Judge of the Pennsylvania Superior Court
- In office January 4, 1998 – December 31, 2007
- Succeeded by: Cheryl Lynn Allen

Personal details
- Born: February 24, 1949 (age 77) Pittsburgh, Pennsylvania
- Party: Republican
- Spouse: Joanne Joyce
- Children: 2
- Alma mater: Penn State University; Franklin Pierce Law Center;

= Michael T. Joyce =

American judge

Michael T. Joyce is a former Judge of the Pennsylvania Superior Court.

==Biography==
Joyce served in the U.S. Army from 1967 to 1970. He attended the Army Intelligence School and the Defense Language Institute, where he learned three main dialects of the Vietnamese language before serving 13 months in Vietnam with the 25th Infantry Division. He was awarded the Bronze Star and two Army Commendation Medals and was promoted to the rank of Staff Sergeant.

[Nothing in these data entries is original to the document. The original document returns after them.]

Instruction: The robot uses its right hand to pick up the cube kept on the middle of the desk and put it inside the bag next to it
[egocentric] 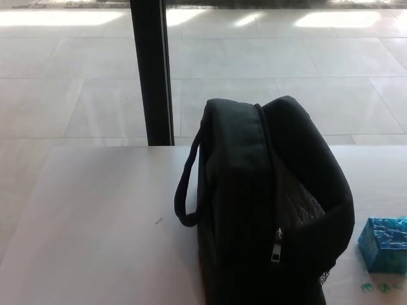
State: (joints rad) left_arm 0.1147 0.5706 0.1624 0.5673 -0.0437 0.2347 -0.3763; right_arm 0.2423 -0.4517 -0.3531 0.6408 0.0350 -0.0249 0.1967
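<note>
Nothing done yet: blue cube (384,244) sits on desk (95,229) just right of open black bag (267,210), neither robot hand in view, so can't tell finger state, whole pick+drop left.

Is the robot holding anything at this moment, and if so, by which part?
Nothing is held: no robot hand is in view. The blue cube sits on the desk beside the black fabric bag.

1. left hand: not in view, with no fingers, wrist or forearm showing at the picture's left side.
2. right hand: not in view, with no fingers, wrist or forearm showing at the picture's right side.
3. pose and finger state of either hand: cannot be told from the head view.
</note>
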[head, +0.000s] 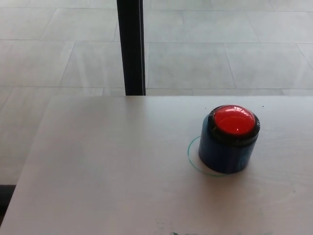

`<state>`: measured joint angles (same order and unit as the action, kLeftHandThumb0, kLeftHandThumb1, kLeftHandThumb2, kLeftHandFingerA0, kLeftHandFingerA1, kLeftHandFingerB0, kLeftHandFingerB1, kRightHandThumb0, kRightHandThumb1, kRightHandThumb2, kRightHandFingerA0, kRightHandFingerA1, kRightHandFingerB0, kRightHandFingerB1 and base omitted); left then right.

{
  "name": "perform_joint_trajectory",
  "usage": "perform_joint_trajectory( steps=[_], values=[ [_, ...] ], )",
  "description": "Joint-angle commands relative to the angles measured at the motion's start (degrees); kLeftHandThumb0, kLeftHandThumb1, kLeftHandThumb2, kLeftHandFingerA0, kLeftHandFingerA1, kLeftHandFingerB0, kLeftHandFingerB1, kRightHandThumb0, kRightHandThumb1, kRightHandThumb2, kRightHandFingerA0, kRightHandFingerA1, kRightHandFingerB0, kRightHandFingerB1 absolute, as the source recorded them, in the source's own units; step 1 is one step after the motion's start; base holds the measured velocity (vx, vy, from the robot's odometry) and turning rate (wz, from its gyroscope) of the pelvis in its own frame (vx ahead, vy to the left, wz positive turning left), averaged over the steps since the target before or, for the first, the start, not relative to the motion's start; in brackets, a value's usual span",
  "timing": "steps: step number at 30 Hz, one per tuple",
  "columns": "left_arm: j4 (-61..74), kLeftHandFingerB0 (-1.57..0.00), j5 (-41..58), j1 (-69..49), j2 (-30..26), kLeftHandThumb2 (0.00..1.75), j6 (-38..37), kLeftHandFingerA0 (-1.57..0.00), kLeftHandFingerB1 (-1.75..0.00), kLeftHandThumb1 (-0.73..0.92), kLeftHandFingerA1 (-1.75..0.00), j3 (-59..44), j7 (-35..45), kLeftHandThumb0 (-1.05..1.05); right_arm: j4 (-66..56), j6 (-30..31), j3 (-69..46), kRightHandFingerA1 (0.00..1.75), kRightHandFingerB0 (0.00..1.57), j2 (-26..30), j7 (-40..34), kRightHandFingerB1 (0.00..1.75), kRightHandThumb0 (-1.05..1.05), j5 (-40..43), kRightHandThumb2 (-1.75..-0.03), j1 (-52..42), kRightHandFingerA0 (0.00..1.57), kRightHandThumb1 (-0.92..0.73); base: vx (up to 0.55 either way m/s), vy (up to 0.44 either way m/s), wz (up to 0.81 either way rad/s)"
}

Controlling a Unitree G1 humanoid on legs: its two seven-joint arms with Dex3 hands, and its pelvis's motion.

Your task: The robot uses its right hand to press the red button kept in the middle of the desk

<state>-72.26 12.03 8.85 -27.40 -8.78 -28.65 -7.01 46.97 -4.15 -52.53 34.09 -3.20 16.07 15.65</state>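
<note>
A round red button (234, 119) sits on top of a dark blue cylindrical base (226, 152), ringed in black. It stands on the pale wooden desk (112, 171), right of the middle of the picture, inside a thin green circle drawn on the surface. Neither of my hands shows in the head view, and nothing touches the button.
A black vertical post (131, 46) rises behind the desk's far edge. Grey floor tiles (220, 54) lie beyond. The desk's left edge runs diagonally down to the lower left corner, where a dark object (5, 196) shows.
</note>
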Motion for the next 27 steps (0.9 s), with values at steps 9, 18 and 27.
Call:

Upon his return, Joyce attend Pennsylvania State University and graduated in 1973. He received a law degree from Franklin Pierce Law Center in 1977 and served as a Presidential Law Clerk in the Ford White House in 1975. He maintained a private practice from 1977 to 1985 before being elected judge for the Erie County Court of Common Pleas in July 1985. He was retained for an additional term in November 1995. He was elected judge of the Pennsylvania Superior Court in 1997.

In the fall of 2008, Joyce was convicted of two felony counts of mail fraud and six felony counts of money laundering. In 2010, the conviction was upheld on appeal and Joyce was sentenced to 46 months in federal prison.

In October, 2011, it was announced that Joyce is now suing Erie Insurance and State Farm, claiming the companies defrauded him.

Joyce was released from prison in August 2012.